[Activity] Starting at the line that contains "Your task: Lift", output each line exactly as written through the end of the listing below, but leave out the pictures.
==================================================
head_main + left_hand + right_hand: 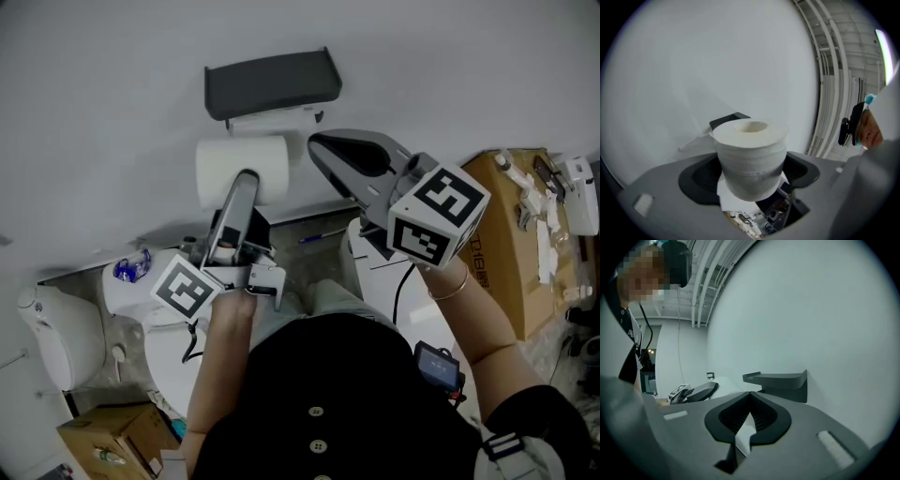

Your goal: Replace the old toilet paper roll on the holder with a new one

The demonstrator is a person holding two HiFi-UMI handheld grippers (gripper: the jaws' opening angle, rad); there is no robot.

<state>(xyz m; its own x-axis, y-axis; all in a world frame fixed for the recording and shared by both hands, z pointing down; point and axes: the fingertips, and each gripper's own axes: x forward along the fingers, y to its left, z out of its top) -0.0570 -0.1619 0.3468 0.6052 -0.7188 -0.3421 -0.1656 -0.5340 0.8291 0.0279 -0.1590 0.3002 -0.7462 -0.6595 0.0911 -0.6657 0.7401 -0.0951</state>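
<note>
White wall [112,75], roll [242,169] lengthwise along it

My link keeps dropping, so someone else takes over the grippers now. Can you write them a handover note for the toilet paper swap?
Left gripper: shut on the new toilet paper roll, held just below the wall holder.
Right gripper: shut, no roll in it, tips close to the holder's lower edge.
Done: no full old roll shows on the holder, only a thin white strip under its shelf, and I can't tell what that is. The new roll is in the gripper.
Left: mount the new roll on the holder, then release.
</note>
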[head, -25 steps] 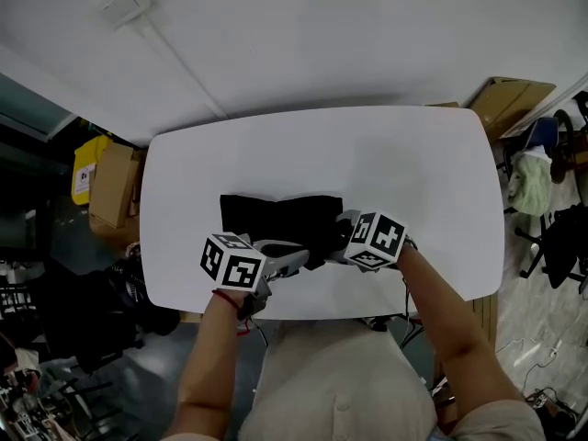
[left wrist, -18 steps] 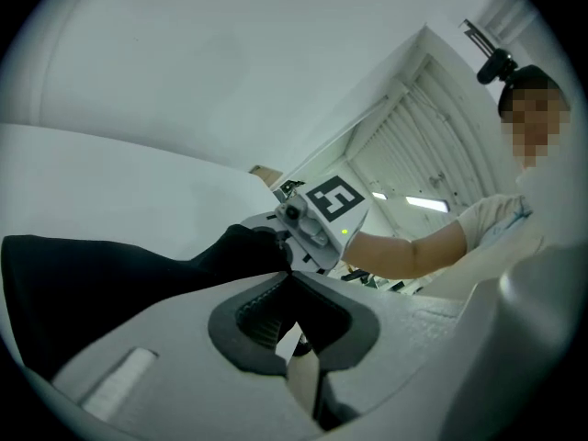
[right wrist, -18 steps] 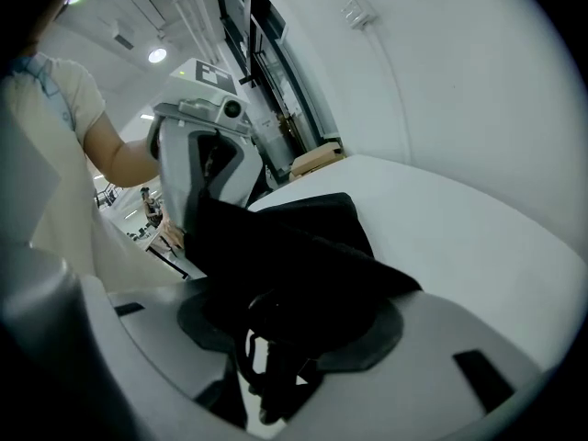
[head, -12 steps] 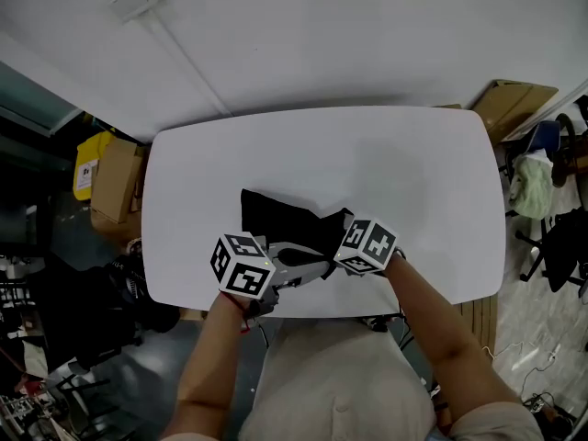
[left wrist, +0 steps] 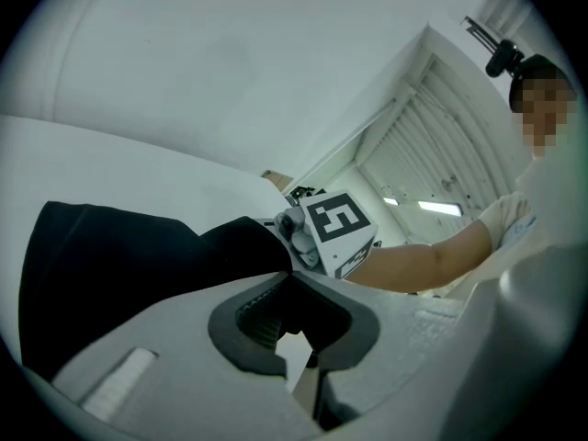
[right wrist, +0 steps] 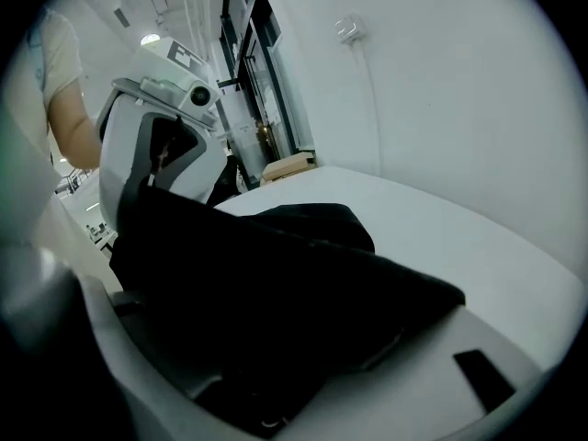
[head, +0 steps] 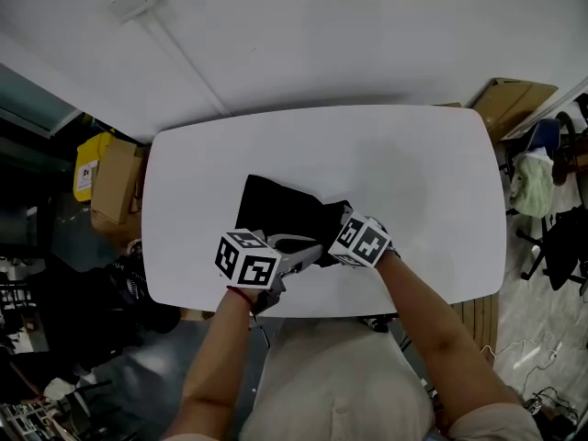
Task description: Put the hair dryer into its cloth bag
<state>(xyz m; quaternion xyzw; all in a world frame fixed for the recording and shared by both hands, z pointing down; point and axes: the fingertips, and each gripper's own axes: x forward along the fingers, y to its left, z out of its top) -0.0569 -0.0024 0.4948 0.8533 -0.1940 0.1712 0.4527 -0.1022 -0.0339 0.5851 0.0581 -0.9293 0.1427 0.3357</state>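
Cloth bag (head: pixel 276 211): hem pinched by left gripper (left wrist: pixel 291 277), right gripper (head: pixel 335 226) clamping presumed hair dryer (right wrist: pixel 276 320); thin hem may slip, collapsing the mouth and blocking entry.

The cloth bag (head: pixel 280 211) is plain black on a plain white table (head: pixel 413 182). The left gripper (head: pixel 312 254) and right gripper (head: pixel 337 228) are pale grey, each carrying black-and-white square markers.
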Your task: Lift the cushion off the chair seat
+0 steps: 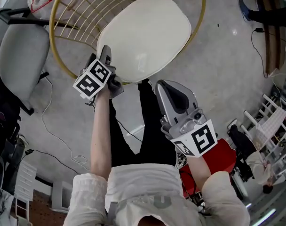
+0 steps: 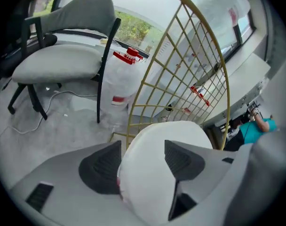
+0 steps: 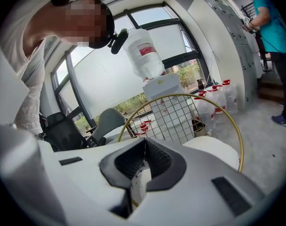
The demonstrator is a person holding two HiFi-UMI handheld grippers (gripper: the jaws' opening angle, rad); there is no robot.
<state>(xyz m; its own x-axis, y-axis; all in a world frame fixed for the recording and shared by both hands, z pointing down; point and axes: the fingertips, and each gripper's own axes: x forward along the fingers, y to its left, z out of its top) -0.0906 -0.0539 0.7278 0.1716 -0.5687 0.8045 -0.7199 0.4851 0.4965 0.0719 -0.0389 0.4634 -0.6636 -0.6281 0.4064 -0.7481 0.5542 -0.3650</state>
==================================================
[Task answer]
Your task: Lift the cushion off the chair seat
+0 steps: 
+0 steps: 
+0 steps: 
The demonstrator is a person holding two HiFi-UMI handheld grippers (gripper: the jaws' opening angle, rad); there is no robot.
<state>(xyz m; its own x-axis, y-axis; all in a world frame fixed for the recording and shared by both hands, z pointing down; point and axes: the fingertips, and each gripper's own axes: x forward along the fingers, y to its left, z out of its top) -0.0906 -0.0539 0.7278 0.1716 -0.5687 0.8045 -0.7199 0.4851 0.4965 0.0719 -0.0389 0.4634 -0.6636 -0.6281 0.4064 -0.7481 0.5542 -0.3650</state>

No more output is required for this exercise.